Task item ▸ Here is the task for the listing below: output exactly the lines from the one containing "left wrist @" through the one containing "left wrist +", and leave out the pictures.
--------------------------------------------------
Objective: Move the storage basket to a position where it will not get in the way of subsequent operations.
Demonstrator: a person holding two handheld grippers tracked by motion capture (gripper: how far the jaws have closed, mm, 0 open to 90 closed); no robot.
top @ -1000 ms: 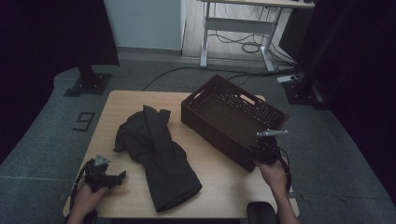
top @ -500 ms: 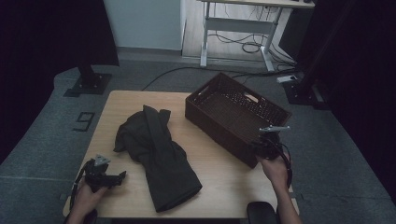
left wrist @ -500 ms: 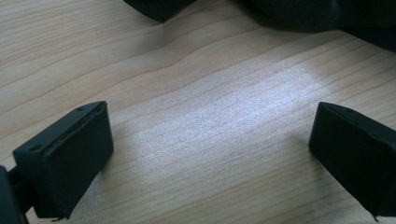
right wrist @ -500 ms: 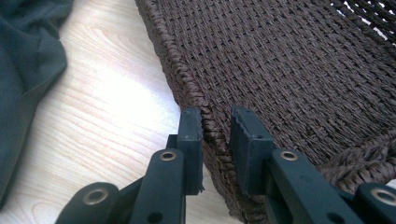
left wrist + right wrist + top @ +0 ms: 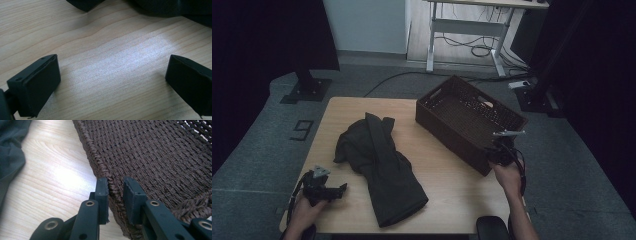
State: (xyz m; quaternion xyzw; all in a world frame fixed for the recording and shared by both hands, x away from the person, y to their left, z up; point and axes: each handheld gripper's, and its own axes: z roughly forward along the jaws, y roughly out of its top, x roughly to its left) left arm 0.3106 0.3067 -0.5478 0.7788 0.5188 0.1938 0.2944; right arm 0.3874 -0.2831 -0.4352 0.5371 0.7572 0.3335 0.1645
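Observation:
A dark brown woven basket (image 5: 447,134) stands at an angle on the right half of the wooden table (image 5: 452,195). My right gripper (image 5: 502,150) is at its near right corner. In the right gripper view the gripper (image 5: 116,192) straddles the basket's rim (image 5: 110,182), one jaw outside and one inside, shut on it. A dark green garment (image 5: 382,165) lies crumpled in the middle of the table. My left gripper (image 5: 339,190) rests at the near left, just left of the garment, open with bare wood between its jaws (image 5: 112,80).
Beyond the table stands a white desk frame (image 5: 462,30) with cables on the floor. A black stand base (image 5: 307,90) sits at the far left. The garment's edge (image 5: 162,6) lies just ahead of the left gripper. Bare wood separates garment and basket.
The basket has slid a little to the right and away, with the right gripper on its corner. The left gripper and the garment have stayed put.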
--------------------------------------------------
Written solution ▸
left wrist @ -500 ms: 
right wrist @ -500 ms: 
left wrist + right wrist + top @ +0 ms: 

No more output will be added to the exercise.